= Crooke baronets =

The Crooke Baronetcy of Baltimore, County Cork was a title in the Baronetage of Ireland. It was created for Sir Thomas Crooke, 1st Baronet in 1624. The Crooke family came originally from Cransley in Northamptonshire; Thomas Crooke, the father of the first baronet, was a well-known preacher of strongly Calvinist views.
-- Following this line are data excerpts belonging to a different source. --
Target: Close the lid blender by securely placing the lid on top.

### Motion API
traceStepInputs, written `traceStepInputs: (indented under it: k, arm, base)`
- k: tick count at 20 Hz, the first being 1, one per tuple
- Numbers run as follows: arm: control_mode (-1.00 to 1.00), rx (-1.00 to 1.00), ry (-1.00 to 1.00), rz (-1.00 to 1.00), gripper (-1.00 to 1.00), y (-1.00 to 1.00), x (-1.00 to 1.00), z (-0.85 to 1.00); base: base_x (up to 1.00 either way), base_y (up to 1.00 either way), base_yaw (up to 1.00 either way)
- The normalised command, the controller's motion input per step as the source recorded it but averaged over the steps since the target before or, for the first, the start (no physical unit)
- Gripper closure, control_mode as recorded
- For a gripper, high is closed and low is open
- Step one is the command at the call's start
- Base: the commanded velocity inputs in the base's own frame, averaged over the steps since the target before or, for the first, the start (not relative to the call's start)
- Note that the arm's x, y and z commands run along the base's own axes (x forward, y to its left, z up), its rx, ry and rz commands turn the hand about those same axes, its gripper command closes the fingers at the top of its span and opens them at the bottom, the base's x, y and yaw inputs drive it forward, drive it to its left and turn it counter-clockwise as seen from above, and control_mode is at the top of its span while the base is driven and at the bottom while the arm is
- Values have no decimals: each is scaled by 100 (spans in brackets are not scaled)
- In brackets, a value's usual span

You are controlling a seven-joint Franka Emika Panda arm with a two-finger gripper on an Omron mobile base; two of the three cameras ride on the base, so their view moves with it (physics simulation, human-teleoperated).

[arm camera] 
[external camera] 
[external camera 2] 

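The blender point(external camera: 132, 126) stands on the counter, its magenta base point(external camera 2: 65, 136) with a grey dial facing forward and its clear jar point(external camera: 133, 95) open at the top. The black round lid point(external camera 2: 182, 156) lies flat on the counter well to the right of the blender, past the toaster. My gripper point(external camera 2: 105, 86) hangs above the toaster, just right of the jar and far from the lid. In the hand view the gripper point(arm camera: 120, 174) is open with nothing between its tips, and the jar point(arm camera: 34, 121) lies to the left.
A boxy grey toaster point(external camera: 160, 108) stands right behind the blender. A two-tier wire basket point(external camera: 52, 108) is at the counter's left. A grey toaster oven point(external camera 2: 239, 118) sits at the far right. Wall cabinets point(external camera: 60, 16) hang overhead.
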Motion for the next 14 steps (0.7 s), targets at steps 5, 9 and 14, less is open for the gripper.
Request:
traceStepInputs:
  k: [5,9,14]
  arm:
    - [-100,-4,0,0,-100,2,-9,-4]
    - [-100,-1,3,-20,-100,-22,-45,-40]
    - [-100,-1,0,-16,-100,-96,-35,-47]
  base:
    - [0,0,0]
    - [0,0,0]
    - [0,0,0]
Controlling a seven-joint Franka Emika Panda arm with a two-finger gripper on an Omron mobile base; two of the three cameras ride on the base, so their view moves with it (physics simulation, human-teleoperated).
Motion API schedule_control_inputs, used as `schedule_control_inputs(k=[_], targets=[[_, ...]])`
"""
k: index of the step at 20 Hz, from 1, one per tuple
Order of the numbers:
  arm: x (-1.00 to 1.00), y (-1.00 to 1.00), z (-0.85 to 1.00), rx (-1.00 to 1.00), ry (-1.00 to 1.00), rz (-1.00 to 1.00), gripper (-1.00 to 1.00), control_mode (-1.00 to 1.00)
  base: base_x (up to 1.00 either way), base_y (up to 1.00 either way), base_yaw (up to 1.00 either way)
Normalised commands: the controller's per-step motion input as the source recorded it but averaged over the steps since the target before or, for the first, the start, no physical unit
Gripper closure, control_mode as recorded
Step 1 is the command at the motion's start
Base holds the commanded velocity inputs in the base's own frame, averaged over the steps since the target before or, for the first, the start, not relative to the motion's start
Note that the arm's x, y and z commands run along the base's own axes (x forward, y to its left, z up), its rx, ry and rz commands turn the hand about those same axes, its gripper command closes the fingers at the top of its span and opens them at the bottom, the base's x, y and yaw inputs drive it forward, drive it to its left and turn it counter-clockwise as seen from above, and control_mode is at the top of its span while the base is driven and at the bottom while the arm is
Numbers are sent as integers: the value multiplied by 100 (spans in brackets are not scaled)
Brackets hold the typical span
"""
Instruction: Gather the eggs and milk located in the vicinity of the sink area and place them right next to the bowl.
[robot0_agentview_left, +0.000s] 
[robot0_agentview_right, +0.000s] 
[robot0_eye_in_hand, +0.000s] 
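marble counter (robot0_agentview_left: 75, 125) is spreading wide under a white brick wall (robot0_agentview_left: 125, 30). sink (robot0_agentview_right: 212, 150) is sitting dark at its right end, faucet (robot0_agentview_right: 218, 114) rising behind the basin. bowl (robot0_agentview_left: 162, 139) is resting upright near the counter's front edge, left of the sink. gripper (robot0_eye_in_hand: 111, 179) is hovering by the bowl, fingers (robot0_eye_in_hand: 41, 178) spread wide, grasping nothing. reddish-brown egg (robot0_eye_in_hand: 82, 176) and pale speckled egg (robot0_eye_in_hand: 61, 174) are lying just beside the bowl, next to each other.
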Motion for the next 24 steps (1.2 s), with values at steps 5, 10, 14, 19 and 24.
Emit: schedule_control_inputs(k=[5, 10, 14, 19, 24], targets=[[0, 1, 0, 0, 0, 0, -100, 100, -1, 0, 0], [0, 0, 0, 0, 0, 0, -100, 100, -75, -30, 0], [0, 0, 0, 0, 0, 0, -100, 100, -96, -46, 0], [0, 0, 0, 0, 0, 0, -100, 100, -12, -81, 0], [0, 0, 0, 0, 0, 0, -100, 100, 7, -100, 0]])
Sir Thomas Crooke was granted substantial lands in County Cork in 1607. He founded the town of Baltimore, which was largely destroyed in the Sack of Baltimore in 1631, and he also gave his name to the village of Crookhaven. He sat in the Irish House of Commons as MP for Baltimore in the Irish Parliament of 1613-15. Although he claimed to have been moved principally by religious fervour in founding Baltimore, he was often accused of having founded the town to profit by the spoils of piracy. Baltimore was described as a nest of pirates, which drew most of its wealth from the pirate trade. A Privy Council investigation in 1608 cleared him of any wrongdoing, but his innocence or guilt is still a matter of debate.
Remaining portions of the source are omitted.